Enable QoS on your router. Log into your router's admin panel (usually 192.168.1.1 or 192.168.0.1) and look for QoS or traffic prioritisation settings. Set voice traffic — typically identified by SIP or RTP protocol, or by the IP address of your VoIP device — to highest priority. If you cannot find QoS settings, your router may not support it and should be replaced.
Switch to a wired connection. Move your desk phones or the computer running your softphone onto Ethernet rather than Wi-Fi. This is the fastest, cheapest improvement available and has an immediate effect on jitter.
Upgrade from ADSL to FTTP. Full fibre is now available to the majority of UK business premises and is often cheaper than you expect. FTTP delivers dramatically lower and more consistent latency than ADSL or even FTTC. Given the January 2027 PSTN switch-off, moving to FTTP now avoids a forced migration under pressure later.

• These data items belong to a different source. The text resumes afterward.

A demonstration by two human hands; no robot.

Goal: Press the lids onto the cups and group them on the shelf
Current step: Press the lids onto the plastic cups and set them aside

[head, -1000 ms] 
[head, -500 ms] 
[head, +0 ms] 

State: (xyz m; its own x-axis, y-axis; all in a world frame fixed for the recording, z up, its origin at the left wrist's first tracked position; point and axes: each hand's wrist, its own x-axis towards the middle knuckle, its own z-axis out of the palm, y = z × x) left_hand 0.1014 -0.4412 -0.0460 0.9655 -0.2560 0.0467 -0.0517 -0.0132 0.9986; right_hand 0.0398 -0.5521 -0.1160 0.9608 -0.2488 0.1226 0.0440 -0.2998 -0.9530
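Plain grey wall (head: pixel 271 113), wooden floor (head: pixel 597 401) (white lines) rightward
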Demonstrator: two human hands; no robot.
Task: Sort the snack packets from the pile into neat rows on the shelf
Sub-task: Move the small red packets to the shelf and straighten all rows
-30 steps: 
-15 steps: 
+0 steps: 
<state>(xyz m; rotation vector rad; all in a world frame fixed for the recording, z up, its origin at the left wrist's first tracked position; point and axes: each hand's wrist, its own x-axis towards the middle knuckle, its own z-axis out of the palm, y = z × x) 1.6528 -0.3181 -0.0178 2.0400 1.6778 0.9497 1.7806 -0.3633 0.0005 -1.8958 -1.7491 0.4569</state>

Replace an ageing router. A business-grade router with proper QoS support makes a significant difference. You do not need to spend a lot — a mid-range business router from a reputable manufacturer will handle VoIP traffic far more reliably than a free consumer router.
Identify and schedule bandwidth-intensive tasks. Configure cloud backups and large software updates to run outside business hours. This is a free fix that reduces network contention during the working day.
How VoIPninjas approaches call quality
VoIPninjas is a direct UK VoIP provider based in Christchurch, Dorset — not a reseller adding a margin on top of someone else's service. That distinction matters when something goes wrong.
When you call a reseller with a quality problem, they tell you to contact your ISP. When you call VoIPninjas, our team can look at your connection at the network level, identify whether the issue is on your side or ours, and give you specific guidance rather than a scripted response.
We offer a free 14-day trial on all plans so you can test call quality on your own connection, with your own devices, before you commit to anything. Our plans run on 28-day rolling agreements — Ronin at £5.99, Samurai at £14.99, and Shogun at £24.99 per user per month — so there is no contract pressure if your setup needs more work.
The trial is the right place to start. You will know within the first few calls whether quality meets your standard.
Try VoIPninjas free for 14 days. Test call quality on your own connection with no contract and no commitment. If it does not perform, you owe us nothing. Start your free trial → — or call us: 0330 043 2388 No tie-in, no setup fees. Most businesses are fully live within 10 working days.
Frequently asked questions
How much bandwidth does a VoIP call use?
Each active VoIP call uses approximately 100Kbps in each direction. A business with ten simultaneous calls needs around 1Mbps of dedicated bandwidth for voice — well within what any modern broadband connection can deliver. Bandwidth is rarely the problem. Consistency, jitter, and QoS configuration are what matter.
Will upgrading my broadband speed fix VoIP call quality?
Not usually. Moving from 40Mbps to 80Mbps FTTC will not improve your VoIP quality if QoS is not configured or if the copper line to your premises introduces jitter. Upgrading from FTTC or ADSL to FTTP will help, because full fibre delivers more consistent performance — but the improvement comes from lower jitter and latency, not raw speed.
Is VoIP call quality worse on Wi-Fi?
Yes, reliably so. Wi-Fi introduces jitter because wireless networks share spectrum, experience interference, and retransmit packets. A wired Ethernet connection between your device and router eliminates this variable entirely. If you use VoIP on a laptop, a USB-to-Ethernet adapter and a short patch cable will make a noticeable difference.
What is the PSTN switch-off and how does it affect VoIP?
BT's PSTN (Public Switched Telephone Network) and ISDN services are being retired in January 2027. After that date, all voice calls in the UK will travel over IP networks. Businesses still on ADSL or traditional phone lines will need to migrate regardless. Moving to VoIP now — on a decent broadband connection with QoS configured — means you make the transition on your own terms rather than under a deadline.